# Tackle Shops In Defuniak?



## Splittine (Nov 24, 2007)

Need worms and crickets and don't feel like backtracking in the morning.


----------



## Chapman5011 (Mar 7, 2013)

Walmart sales worms. I've been to a Walmart in defuniak springs if that's the same place your referring to


----------



## Jason (Oct 2, 2007)

There is a place on south 331, south of 20...can't remember the name of it. Fishwalton should be able to chime in....


----------



## Splittine (Nov 24, 2007)

That's Copelands Jason. Way to far South. If I have to I'll run back to Crestview.


----------



## BlueWaterWarrior (May 28, 2015)

Cash's Liquor Store on Hwy.90. 

Oh, you said bait.....I was thinking fishing supplies.

What about A&W Bait and Tackle down by Juniper Lake on Hwy. 83?


----------



## FishWalton (Jul 22, 2010)

Ace Hardware on hwy 90 west sells crickets and worms, but no minnows.
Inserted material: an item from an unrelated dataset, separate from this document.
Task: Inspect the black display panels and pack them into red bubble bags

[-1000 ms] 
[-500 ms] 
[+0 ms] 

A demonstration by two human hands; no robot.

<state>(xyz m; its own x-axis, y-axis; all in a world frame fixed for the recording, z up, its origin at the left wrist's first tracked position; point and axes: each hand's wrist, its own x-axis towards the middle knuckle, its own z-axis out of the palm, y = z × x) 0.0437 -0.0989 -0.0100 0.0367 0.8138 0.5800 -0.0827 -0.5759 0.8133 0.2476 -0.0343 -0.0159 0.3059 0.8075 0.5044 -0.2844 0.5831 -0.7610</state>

They open at 7am I believe

A&W Bait Shop closed up a couple of months ago. 

The two best shops for bait and tackle is Copelands on 331 just south of 20, and Moore Bait and Tackle a few miles west of Bonifay. The River Stop in Caryville sells minnows, crickets and worm. They open about 6am.


----------



## Splittine (Nov 24, 2007)

fishwalton said:


> Ace Hardware on hwy 90 west sells crickets and worms, but no minnows. They open at 7am I believe
> 
> A&W Bait Shop closed up a couple of months ago.
> 
> The two best shops for bait and tackle is Copelands on 331 just south of 20, and Moore Bait and Tackle a few miles west of Bonifay. The River Stop in Caryville sells minnows, crickets and worm. They open about 6am.


Thank you sir. I'll hit up The River Stop.


----------



## FishWalton (Jul 22, 2010)

River Stop is about a half mile east of the river on hwy 90, it's a small gas station with a gun shop.


----------



## k-p (Oct 7, 2009)

Gotta luv JB...when everybody is in a cricket panic he's got answers...


----------



## Try'n Hard (Oct 23, 2008)

k-p said:


> Gotta luv JB...when everybody is in a cricket panic he's got answers...



Cricket panic - lol!


----------



## Splittine (Nov 24, 2007)

fishwalton said:


> River Stop is about a half mile east of the river on hwy 90, it's a small gas station with a gun shop.


Yes sir been there a few times. Somehow skipped my mind.


----------